▶ Directions
Please tally how many lines of the material below include the word "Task", giving only the number.

▶ Records
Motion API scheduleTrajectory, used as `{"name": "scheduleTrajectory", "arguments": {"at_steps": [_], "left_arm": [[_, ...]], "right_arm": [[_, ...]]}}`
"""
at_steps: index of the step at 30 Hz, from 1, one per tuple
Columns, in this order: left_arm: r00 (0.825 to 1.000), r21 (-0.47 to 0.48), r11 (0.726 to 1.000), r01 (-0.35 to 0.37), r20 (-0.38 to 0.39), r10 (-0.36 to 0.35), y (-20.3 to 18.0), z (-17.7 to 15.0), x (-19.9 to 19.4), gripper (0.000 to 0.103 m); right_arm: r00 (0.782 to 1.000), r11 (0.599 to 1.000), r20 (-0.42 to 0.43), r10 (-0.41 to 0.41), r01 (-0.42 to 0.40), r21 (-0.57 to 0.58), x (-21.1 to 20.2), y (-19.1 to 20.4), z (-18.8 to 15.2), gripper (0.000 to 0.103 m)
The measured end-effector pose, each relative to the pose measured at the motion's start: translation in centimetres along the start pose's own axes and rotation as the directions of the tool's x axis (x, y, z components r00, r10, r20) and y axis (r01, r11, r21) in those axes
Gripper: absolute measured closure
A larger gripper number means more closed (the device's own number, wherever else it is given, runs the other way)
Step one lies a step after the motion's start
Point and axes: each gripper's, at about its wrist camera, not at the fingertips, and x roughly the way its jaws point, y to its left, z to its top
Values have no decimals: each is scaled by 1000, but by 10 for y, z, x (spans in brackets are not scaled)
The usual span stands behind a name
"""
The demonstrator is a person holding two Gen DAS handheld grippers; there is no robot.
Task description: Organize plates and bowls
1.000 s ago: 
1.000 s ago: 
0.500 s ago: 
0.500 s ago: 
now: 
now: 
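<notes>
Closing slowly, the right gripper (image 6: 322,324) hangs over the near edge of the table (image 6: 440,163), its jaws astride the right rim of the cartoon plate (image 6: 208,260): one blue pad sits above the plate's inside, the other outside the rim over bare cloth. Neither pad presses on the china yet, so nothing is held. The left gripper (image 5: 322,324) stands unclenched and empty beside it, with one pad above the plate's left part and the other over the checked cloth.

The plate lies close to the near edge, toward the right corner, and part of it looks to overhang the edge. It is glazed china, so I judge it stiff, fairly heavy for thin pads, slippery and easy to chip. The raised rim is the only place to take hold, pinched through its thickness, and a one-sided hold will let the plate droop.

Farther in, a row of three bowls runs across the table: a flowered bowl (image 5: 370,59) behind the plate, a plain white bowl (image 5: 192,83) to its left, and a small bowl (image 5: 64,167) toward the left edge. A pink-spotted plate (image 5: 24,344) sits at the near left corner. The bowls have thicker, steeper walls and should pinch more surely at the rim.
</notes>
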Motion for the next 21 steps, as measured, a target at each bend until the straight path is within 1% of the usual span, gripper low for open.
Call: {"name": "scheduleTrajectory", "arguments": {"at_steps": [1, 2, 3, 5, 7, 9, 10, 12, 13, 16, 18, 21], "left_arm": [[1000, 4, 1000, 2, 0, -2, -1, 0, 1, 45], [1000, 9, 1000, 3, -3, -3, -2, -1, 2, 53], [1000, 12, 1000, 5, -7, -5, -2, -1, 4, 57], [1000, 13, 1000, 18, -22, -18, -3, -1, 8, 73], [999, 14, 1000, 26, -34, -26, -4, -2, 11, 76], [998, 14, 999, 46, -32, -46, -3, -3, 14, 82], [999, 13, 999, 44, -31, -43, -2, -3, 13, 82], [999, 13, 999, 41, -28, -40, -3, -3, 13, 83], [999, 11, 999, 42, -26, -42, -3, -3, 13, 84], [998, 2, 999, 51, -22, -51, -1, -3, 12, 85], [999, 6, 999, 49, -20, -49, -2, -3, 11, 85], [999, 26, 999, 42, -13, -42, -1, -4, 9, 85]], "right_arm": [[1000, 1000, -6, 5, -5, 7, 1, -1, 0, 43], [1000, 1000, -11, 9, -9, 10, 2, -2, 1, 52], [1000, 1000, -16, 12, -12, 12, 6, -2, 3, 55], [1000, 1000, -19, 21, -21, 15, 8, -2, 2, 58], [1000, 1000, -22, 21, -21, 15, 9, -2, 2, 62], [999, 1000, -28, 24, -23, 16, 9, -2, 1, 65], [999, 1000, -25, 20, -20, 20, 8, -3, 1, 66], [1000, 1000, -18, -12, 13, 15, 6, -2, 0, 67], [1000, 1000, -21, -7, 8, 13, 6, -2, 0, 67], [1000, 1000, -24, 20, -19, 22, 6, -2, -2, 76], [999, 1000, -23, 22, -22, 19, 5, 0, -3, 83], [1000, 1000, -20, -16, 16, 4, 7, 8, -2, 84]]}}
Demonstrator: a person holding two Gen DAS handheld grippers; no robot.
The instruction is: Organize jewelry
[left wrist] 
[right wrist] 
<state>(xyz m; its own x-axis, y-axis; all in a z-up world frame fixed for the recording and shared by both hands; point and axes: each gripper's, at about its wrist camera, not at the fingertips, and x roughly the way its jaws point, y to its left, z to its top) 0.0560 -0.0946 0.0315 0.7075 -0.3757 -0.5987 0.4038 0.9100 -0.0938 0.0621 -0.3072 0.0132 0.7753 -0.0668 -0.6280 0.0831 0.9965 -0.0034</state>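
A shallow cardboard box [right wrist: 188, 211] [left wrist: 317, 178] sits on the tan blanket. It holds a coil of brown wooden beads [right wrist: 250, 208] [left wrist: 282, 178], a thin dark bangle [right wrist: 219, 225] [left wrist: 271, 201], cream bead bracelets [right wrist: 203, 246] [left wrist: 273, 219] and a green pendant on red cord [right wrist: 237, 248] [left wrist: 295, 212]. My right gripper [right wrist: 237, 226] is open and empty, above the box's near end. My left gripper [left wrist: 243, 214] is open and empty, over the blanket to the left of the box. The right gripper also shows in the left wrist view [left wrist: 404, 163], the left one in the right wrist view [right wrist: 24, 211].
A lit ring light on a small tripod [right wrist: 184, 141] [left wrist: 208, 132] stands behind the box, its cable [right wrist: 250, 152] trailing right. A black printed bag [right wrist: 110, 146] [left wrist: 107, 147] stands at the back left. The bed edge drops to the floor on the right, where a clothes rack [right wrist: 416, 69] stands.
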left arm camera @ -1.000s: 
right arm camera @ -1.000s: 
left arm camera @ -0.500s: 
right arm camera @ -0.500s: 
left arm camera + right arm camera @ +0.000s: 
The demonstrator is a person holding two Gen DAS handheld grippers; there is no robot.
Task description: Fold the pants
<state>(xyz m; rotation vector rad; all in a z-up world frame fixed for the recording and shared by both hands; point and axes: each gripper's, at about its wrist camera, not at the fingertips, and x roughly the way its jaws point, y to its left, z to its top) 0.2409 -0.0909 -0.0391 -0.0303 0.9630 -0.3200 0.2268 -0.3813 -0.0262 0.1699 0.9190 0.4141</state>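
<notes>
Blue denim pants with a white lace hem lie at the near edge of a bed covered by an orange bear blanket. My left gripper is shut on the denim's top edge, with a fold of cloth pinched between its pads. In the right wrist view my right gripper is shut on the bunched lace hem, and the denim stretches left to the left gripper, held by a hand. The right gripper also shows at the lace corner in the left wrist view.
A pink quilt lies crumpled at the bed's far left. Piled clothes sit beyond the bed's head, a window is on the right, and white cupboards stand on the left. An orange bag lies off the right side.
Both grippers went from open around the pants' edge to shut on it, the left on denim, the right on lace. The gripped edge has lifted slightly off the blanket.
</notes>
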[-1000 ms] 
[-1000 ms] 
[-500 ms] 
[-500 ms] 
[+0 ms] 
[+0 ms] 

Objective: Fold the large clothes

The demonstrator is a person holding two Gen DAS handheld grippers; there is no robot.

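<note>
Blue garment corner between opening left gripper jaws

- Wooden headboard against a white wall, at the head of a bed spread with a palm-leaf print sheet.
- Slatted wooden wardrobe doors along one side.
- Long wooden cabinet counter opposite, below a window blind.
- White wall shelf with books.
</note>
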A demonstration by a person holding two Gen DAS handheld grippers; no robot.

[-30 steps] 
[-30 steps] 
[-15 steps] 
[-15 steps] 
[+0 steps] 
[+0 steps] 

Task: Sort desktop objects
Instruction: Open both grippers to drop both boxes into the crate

▶ Solution to this exercise
3